Reproduce exactly, from the data that follows, the line with "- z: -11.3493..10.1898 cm", the line with "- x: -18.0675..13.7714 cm", and every line that lies between them.

# # # # #

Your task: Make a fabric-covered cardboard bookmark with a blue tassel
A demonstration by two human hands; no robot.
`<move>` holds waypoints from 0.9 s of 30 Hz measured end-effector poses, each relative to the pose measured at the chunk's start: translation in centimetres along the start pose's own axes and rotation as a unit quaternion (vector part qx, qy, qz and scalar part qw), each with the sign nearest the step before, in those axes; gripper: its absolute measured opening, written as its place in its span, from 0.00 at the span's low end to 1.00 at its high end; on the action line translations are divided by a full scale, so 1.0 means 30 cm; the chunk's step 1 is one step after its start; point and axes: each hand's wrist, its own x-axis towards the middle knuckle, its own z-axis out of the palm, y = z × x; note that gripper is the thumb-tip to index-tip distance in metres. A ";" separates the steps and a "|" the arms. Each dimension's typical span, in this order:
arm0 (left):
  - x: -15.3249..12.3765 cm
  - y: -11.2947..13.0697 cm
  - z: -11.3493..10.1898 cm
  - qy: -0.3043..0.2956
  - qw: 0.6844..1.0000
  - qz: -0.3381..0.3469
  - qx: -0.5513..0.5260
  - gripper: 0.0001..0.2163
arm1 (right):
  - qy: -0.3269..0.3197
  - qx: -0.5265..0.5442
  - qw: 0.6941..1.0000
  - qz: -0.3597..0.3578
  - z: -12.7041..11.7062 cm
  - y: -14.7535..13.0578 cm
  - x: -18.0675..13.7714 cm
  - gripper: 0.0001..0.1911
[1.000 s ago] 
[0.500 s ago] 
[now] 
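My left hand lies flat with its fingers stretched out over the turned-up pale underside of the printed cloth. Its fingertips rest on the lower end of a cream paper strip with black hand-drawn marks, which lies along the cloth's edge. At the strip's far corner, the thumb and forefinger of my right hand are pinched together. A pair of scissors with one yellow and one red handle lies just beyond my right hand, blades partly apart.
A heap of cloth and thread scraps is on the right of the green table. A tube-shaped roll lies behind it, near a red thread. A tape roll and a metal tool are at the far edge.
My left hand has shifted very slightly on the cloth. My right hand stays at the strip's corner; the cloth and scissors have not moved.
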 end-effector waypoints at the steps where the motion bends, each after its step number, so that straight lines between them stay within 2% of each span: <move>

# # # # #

TASK ANSWER ->
  - z: -11.3493..10.1898 cm
  - qy: -0.3043..0.2956
  - qw: 0.6844..1.0000
  - qz: -0.3381..0.3469
  - qx: -0.5513..0.5260
  - gripper: 0.0001..0.2163
arm1 (right):
  - qy: -0.3269..0.3197
  - qx: -0.5265..0.5442
  - qw: 0.6941..1.0000
  - qz: -0.3597..0.3578
  - z: -12.7041..11.7062 cm
  - y: -14.7535..13.0578 cm
  - x: -18.0675..13.7714 cm

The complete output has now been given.